- **Assignment**:
Copy each line of the material beneath that holds the word "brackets".

- **Supplied information**:
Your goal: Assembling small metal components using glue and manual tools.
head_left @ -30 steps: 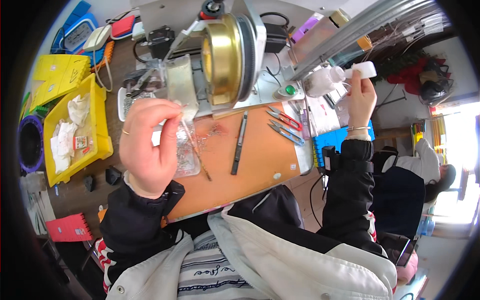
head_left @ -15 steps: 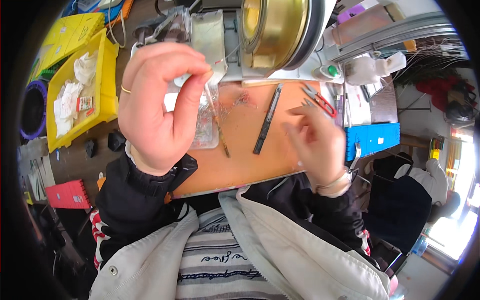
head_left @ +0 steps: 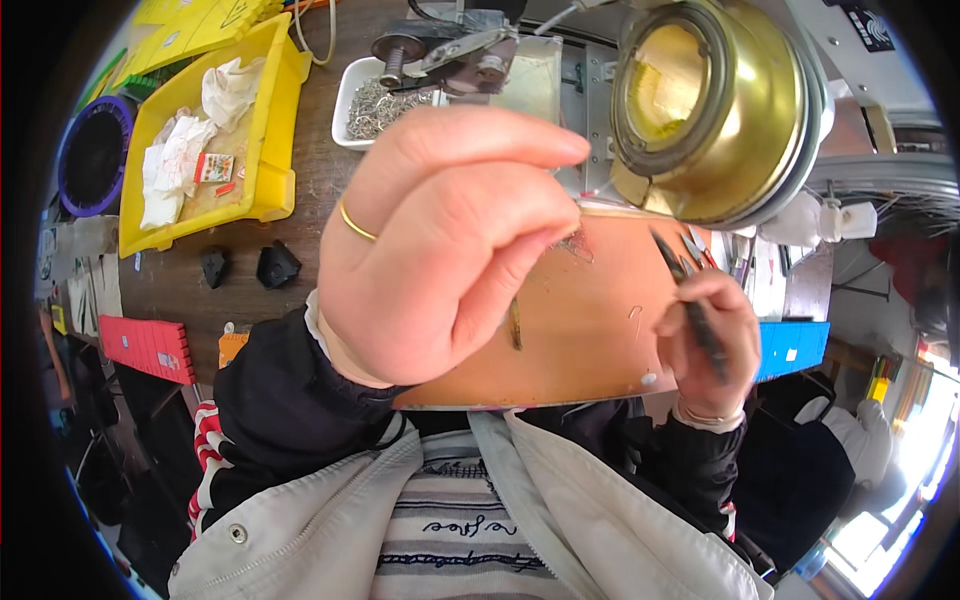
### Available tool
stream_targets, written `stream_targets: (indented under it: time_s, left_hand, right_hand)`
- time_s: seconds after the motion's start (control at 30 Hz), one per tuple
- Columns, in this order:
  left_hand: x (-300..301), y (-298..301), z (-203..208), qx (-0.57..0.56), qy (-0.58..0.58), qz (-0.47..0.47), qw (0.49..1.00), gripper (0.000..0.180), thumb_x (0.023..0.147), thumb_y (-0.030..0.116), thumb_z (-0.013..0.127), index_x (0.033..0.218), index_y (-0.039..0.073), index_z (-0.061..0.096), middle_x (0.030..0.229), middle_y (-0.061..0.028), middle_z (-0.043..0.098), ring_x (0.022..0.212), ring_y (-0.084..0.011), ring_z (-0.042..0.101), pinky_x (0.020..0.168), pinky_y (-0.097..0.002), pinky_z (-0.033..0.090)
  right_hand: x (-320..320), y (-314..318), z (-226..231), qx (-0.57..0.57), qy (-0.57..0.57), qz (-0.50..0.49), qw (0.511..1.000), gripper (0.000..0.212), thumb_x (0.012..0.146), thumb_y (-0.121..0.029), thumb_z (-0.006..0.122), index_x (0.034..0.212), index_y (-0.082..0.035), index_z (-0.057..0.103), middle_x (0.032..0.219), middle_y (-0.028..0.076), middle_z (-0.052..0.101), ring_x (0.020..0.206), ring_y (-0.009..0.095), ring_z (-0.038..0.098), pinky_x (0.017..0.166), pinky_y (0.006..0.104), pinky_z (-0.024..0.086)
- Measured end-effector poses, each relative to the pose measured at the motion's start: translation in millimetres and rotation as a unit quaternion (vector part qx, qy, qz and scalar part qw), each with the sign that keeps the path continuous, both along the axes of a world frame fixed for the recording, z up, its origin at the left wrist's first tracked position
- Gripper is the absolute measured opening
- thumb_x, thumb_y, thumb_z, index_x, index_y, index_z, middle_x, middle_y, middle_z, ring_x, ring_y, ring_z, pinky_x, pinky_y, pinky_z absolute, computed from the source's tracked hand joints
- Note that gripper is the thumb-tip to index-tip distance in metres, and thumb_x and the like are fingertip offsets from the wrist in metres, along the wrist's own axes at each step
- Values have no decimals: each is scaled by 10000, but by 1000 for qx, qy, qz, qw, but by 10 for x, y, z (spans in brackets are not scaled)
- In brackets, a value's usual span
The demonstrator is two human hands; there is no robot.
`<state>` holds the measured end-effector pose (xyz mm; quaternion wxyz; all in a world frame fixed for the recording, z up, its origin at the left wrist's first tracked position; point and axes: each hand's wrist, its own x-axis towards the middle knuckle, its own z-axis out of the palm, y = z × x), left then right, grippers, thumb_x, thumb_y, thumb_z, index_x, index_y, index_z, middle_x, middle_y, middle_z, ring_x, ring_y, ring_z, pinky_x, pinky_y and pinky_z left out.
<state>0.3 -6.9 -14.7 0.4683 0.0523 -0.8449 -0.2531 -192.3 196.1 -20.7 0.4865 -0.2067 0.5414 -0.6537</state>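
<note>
My left hand (head_left: 430, 235), with a gold ring, is raised over the left of the orange work mat (head_left: 580, 350), thumb and forefinger pinched. What they pinch is too small to make out; a tiny pinkish tip shows near the fingertips. At the mat's right side, my right hand (head_left: 738, 350) is closed around a dark utility knife (head_left: 706, 335), slightly blurred, its narrow end pointing away from me. A small hook-shaped wire (head_left: 635, 318) lies on the mat left of that hand. Partly hidden by my left hand is a thin brownish stick (head_left: 516, 328).
A machine with a big gold wheel (head_left: 740, 120) stands at the back. A white tray of metal hooks (head_left: 375, 105) sits behind my left hand. The yellow bin (head_left: 280, 180) holding white cloths is at left. Red-handled snips (head_left: 697, 250) lie beyond the right hand.
My right hand has picked up the utility knife that lay on the mat. The whole view has shifted, and the left hand, still pinched, appears farther right and larger.
</note>
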Motion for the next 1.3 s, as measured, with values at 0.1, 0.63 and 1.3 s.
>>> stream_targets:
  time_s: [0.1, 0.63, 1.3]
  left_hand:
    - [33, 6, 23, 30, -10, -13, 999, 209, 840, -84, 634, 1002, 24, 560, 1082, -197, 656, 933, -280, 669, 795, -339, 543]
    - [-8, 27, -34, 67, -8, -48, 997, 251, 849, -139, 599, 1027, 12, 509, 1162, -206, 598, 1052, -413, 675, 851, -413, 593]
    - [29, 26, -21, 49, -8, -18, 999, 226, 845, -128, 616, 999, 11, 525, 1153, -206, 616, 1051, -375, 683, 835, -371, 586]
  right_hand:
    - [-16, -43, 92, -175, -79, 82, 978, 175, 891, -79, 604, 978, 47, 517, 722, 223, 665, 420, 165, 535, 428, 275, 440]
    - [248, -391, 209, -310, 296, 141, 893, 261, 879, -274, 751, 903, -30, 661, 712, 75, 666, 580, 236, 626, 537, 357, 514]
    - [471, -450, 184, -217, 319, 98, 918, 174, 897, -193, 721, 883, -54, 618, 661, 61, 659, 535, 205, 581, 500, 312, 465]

- **Answer box**:
- Values have no decimals: each is scaled by 10000, but by 1000 for qx, qy, qz, qw, but by 10 for x, y, z (spans in brackets are not scaled)
- In brackets, a value's usual span

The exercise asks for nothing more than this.